What the task asks: After reading the entries below, copy word for word the lines from the first through the line containing "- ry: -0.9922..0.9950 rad", and stop there.

%%

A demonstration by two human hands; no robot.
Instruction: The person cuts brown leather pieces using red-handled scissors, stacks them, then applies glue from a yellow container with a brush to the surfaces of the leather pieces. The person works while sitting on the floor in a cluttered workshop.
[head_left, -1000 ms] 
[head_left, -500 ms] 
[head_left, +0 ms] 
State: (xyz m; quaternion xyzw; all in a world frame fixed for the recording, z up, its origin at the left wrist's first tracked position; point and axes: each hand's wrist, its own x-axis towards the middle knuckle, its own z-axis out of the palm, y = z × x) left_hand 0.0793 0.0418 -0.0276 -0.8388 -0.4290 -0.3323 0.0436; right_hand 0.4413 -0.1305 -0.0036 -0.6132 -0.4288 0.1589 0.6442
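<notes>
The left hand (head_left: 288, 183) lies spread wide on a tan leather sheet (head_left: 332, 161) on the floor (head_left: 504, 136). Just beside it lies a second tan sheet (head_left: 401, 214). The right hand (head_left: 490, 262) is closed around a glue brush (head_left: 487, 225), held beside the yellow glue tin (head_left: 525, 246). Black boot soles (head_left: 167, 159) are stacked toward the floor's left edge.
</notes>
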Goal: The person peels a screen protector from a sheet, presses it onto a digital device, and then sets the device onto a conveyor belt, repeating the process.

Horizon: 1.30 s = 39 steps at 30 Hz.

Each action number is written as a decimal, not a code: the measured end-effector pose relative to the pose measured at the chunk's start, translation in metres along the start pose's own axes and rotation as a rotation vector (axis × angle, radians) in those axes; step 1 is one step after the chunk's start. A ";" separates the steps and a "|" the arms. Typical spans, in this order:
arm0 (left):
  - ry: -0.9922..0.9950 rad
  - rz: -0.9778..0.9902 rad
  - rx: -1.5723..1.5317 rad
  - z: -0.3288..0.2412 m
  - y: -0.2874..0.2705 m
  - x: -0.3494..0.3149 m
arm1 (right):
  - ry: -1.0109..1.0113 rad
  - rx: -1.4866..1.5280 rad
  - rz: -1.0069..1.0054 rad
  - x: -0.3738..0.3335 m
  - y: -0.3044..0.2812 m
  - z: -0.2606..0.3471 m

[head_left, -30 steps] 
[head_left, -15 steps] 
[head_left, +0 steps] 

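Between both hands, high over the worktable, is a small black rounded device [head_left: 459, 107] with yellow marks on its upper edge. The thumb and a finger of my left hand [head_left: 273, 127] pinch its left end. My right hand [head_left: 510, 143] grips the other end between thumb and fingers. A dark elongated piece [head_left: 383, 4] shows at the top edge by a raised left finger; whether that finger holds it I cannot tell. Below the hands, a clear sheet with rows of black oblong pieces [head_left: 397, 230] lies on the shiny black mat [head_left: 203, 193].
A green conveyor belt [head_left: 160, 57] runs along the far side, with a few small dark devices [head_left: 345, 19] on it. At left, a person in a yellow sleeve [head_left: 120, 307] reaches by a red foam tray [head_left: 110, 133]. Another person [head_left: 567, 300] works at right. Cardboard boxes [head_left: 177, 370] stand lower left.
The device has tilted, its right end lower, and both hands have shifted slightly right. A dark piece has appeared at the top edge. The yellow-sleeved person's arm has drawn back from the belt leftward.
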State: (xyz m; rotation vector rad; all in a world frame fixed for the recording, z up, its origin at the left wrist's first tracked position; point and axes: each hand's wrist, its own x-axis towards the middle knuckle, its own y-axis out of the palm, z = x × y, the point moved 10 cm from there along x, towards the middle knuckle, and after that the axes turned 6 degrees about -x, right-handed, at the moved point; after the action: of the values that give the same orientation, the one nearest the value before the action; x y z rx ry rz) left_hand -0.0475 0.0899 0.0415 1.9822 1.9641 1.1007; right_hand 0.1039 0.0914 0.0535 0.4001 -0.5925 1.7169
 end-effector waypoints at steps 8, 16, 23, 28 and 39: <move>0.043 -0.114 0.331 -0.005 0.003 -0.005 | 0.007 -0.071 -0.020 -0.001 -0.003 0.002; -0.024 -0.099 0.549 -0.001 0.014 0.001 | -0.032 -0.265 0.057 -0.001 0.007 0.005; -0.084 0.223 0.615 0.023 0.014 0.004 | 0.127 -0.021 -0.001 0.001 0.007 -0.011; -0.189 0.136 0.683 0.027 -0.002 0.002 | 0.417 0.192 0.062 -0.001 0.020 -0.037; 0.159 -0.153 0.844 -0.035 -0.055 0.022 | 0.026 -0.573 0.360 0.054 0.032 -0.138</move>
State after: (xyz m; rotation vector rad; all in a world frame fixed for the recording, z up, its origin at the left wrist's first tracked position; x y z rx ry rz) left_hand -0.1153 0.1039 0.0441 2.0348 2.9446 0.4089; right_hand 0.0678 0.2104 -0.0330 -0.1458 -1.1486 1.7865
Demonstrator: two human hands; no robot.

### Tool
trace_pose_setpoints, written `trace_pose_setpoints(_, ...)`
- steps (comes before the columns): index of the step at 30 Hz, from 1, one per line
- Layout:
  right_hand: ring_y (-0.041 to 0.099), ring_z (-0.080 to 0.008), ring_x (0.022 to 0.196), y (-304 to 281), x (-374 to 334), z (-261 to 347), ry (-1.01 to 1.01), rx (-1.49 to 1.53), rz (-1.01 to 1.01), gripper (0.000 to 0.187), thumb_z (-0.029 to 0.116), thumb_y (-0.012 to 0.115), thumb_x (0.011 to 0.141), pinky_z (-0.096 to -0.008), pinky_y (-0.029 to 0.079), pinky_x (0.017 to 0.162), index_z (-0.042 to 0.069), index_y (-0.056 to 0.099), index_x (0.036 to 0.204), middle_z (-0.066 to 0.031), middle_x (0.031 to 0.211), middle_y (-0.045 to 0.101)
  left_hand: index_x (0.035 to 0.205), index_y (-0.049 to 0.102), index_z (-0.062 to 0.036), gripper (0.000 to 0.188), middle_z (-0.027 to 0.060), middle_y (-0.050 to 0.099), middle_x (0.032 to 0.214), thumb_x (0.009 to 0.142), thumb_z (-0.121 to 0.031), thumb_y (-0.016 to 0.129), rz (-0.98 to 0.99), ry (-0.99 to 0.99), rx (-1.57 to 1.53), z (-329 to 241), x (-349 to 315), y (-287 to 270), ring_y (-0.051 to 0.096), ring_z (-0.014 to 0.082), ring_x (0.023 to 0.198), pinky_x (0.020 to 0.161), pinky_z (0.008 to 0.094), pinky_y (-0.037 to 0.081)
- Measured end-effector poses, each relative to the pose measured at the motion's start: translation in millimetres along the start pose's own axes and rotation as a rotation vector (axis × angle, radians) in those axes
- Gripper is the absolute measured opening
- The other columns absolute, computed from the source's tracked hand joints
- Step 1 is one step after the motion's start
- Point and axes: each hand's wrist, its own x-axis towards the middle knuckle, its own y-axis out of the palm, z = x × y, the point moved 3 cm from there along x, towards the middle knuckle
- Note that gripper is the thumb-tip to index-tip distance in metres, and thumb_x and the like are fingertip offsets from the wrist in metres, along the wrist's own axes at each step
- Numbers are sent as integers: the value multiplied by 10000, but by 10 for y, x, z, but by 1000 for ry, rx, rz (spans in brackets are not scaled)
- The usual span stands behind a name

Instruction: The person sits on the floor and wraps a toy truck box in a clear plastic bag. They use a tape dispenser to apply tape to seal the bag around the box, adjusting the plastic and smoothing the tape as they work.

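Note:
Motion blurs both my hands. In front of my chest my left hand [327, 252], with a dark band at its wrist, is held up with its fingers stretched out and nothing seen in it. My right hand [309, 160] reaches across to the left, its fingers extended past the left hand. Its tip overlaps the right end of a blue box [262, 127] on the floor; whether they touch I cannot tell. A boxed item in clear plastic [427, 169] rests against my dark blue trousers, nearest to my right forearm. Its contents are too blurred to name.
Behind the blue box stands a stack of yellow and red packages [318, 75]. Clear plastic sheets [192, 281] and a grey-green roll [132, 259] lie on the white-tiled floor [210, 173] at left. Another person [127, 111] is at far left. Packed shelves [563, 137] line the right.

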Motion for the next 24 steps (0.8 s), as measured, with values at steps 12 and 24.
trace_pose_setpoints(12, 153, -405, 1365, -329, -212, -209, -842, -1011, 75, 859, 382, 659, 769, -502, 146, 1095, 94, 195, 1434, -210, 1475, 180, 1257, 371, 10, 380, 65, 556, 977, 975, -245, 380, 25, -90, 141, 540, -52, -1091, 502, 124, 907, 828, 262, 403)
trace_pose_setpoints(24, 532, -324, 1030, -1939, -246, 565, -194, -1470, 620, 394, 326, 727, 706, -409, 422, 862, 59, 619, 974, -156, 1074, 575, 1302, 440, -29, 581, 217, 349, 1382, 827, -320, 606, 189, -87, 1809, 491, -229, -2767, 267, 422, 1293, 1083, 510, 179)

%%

Exercise output:
A demonstration by two human hands; no robot.
Instruction: The person cuts brown leather pieces using red-handled scissors, stacks them, then applies glue from a yellow container with a brush to the surfaces of the leather pieces. The person works while sitting on the floor in a cluttered workshop.
[head_left, -1000 ms] 
[head_left, -500 ms] 
[head_left, +0 ms] 
State: (xyz m; quaternion xyzw; all in a world frame fixed for the recording, z up, its origin at the left wrist's first tracked position; point and axes: each hand's wrist, its own x-axis towards the middle knuckle, its own z-axis out of the palm, y = z × x) left_hand 0.0793 0.0418 -0.0276 -0.8388 -0.4290 -0.3323 0.0436; right_hand 0.4413 -0.1305 -0.0036 -0.6132 -0.4288 0.1589 0.6442
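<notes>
The left hand (head_left: 288, 183) lies spread wide on a tan leather sheet (head_left: 332, 161) on the floor (head_left: 504, 136). Just beside it lies a second tan sheet (head_left: 401, 214). The right hand (head_left: 490, 262) is closed around a glue brush (head_left: 487, 225), held beside the yellow glue tin (head_left: 525, 246). Black boot soles (head_left: 167, 159) are stacked toward the floor's left edge.
</notes>
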Goal: The person peels a screen protector from a sheet, presses it onto a digital device, and then sets the device onto a conveyor belt, repeating the process.

Horizon: 1.30 s = 39 steps at 30 Hz.

Each action number is written as a decimal, not a code: the measured end-effector pose relative to the pose measured at the chunk's start, translation in metres along the start pose's own axes and rotation as a rotation vector (axis × angle, radians) in those axes; step 1 is one step after the chunk's start. A ";" separates the steps and a "|" the arms. Typical spans, in this order:
arm0 (left):
  - ry: -0.9922..0.9950 rad

Nothing remains to be added to the exercise.